# Your task
Using the material that follows, output exactly the lines from the one containing "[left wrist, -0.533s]" through the one containing "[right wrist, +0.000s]", with both ends kept.

# Available data
== Segment start ==

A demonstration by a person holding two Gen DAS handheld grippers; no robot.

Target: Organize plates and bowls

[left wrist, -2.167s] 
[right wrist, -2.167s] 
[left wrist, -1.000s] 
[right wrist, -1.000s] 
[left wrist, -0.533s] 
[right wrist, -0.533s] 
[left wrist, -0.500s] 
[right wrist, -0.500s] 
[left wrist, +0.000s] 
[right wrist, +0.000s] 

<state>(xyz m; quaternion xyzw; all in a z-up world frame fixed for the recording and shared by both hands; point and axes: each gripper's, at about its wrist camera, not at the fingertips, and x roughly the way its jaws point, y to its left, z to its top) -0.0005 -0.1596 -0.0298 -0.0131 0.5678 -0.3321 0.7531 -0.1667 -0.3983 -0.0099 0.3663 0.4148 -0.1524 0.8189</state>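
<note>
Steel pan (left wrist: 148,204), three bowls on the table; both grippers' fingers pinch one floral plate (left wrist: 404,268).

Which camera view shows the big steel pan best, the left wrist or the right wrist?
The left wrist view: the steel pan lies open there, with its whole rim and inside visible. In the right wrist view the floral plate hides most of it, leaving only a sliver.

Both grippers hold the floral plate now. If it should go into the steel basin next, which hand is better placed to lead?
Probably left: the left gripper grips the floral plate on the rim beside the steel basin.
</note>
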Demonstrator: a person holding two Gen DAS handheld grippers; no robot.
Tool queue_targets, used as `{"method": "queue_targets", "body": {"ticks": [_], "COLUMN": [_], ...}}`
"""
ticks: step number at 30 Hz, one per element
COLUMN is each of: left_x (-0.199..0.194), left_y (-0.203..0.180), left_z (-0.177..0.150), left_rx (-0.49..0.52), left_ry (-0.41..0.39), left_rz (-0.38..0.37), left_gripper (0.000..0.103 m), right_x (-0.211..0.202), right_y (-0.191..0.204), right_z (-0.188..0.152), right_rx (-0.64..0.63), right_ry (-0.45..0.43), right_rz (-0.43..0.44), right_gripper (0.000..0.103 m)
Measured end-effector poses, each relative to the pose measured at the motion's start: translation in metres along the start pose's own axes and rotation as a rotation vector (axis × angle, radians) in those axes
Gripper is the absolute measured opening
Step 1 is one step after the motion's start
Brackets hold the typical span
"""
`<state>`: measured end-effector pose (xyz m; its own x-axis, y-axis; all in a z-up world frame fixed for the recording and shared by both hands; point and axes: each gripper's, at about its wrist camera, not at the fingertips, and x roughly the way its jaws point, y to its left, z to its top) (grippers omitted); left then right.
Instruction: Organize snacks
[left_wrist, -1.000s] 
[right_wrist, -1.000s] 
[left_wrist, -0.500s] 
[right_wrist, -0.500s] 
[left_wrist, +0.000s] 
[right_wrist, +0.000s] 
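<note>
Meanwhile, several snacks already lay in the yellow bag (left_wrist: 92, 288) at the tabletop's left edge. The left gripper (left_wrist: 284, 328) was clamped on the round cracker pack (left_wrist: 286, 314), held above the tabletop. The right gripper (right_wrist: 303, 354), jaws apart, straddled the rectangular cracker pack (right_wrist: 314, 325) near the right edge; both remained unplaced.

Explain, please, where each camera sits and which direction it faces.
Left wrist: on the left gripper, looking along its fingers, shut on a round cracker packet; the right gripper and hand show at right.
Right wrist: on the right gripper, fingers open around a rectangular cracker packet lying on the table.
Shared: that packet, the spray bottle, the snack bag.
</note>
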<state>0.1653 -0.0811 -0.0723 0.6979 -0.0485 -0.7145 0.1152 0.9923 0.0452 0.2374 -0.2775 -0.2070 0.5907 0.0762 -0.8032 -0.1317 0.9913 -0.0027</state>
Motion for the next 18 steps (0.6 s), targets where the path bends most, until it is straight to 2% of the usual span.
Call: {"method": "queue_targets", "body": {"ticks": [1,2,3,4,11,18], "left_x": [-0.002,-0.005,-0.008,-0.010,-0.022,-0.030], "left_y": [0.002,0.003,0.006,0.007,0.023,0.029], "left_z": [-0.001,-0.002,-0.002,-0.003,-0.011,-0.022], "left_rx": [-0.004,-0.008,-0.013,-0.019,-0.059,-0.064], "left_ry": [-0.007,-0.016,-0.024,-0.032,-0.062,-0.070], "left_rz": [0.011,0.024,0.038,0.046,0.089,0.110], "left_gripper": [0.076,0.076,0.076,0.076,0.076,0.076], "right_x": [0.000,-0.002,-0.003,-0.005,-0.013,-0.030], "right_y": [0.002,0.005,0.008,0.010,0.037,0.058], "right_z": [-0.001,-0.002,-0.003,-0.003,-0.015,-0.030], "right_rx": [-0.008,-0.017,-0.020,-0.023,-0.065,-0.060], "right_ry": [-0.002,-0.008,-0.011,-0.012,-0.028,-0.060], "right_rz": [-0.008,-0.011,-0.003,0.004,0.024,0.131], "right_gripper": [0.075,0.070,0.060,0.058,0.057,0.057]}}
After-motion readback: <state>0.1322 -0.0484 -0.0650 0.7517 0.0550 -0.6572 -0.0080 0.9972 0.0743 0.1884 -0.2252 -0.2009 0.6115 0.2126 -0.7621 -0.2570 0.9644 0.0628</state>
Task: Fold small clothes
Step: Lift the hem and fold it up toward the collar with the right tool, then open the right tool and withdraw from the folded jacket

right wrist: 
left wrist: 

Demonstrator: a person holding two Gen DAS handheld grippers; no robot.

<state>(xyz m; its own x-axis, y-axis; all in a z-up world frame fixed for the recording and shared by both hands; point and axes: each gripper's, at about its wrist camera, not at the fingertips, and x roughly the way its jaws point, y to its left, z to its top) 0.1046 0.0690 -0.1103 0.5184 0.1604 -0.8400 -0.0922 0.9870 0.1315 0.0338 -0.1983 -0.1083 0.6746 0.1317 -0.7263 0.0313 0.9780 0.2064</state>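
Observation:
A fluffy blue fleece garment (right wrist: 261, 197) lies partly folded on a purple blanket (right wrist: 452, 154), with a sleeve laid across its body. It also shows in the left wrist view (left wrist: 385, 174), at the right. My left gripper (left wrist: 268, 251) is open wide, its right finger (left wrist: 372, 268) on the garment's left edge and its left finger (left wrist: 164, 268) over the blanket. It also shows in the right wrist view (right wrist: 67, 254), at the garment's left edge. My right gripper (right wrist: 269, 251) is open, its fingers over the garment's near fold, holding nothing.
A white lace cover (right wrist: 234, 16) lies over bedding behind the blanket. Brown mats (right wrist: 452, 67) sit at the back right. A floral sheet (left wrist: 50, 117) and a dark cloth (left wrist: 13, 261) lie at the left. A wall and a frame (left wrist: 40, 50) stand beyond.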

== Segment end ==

# Output
[left wrist, -0.533s] 
[right wrist, -0.533s] 
[left wrist, -0.500s] 
[right wrist, -0.500s] 
[left wrist, +0.000s] 
[right wrist, +0.000s] 

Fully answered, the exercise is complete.